▶ Dataset extract:
━━━━━━

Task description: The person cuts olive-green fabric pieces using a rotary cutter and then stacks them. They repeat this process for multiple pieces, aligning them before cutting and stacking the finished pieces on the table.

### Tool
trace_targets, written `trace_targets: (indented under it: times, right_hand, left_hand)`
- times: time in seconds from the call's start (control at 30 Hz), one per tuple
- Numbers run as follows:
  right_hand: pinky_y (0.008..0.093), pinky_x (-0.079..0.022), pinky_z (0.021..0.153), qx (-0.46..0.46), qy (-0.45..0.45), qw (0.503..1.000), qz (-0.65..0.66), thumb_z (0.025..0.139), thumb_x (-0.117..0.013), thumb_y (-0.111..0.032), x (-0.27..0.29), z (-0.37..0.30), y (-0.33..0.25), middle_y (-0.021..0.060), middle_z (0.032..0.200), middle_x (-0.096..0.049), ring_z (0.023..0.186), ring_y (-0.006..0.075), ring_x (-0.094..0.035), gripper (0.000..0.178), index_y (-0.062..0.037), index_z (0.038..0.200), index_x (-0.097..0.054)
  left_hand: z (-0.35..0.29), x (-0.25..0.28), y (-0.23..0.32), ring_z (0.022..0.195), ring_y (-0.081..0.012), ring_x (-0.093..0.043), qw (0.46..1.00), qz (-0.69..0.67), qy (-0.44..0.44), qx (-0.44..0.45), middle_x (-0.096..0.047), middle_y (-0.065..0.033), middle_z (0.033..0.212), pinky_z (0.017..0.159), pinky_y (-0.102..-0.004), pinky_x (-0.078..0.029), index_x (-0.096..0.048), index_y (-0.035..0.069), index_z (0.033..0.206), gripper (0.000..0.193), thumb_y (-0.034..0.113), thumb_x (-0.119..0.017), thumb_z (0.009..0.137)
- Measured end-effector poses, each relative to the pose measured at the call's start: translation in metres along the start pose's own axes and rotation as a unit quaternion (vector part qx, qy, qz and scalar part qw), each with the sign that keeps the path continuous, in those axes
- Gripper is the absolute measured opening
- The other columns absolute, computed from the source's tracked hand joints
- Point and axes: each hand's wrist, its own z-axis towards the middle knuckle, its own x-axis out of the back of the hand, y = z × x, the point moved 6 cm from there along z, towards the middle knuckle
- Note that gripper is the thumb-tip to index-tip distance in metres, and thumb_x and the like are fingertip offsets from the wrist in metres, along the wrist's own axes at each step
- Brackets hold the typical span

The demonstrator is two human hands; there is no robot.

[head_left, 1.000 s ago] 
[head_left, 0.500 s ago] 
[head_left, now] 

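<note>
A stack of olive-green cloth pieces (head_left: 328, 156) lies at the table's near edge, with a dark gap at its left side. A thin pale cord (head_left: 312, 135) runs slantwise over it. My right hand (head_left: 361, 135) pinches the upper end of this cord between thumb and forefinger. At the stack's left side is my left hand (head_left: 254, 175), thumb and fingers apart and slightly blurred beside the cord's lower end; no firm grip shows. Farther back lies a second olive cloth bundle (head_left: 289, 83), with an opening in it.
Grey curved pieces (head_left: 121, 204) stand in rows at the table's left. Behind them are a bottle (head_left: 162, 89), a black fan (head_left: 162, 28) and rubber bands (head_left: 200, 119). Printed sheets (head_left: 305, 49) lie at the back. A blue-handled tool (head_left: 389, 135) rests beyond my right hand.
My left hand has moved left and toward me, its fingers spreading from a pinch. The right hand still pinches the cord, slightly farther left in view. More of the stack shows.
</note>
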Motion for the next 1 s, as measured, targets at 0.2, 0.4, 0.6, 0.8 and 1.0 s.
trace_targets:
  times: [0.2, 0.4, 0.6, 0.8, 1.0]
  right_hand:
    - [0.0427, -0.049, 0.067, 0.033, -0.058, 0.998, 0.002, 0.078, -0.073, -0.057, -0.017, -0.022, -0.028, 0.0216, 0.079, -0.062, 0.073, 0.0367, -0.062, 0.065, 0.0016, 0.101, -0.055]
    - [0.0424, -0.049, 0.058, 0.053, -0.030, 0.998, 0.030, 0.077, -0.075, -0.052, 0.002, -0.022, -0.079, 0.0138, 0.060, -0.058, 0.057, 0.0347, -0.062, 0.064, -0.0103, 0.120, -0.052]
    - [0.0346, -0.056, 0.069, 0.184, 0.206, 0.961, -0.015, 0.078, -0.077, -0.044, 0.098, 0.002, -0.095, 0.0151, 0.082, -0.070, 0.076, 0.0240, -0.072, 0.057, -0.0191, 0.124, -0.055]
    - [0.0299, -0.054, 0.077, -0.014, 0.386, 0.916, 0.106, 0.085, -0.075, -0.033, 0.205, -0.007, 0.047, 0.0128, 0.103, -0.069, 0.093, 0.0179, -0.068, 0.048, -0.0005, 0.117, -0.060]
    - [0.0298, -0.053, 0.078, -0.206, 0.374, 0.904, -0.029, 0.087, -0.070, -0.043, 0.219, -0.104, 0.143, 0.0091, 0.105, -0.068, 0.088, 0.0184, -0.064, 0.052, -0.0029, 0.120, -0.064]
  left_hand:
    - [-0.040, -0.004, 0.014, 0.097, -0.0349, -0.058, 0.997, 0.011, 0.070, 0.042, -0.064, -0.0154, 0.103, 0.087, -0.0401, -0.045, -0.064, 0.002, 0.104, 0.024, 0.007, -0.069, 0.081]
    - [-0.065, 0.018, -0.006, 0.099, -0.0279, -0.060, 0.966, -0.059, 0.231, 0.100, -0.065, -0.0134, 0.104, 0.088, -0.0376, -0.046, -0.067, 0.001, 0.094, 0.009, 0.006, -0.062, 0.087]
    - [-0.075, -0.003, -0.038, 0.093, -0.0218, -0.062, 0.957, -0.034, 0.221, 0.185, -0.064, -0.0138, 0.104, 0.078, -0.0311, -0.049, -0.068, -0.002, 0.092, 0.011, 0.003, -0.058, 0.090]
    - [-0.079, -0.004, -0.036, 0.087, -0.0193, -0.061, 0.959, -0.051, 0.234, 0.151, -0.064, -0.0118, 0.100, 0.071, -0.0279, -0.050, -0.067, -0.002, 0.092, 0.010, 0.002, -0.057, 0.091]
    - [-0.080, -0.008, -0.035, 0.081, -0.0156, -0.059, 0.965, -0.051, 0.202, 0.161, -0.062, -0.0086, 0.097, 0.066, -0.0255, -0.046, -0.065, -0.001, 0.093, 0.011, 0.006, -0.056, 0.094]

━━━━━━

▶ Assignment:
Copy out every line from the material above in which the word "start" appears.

▶ Written answer:
- times: time in seconds from the call's start (control at 30 Hz), one per tuple
- Measured end-effector poses, each relative to the pose measured at the call's start: translation in metres along the start pose's own axes and rotation as a unit quaternion (vector part qx, qy, qz and scalar part qw), each with the sign that keeps the path continuous, in those axes

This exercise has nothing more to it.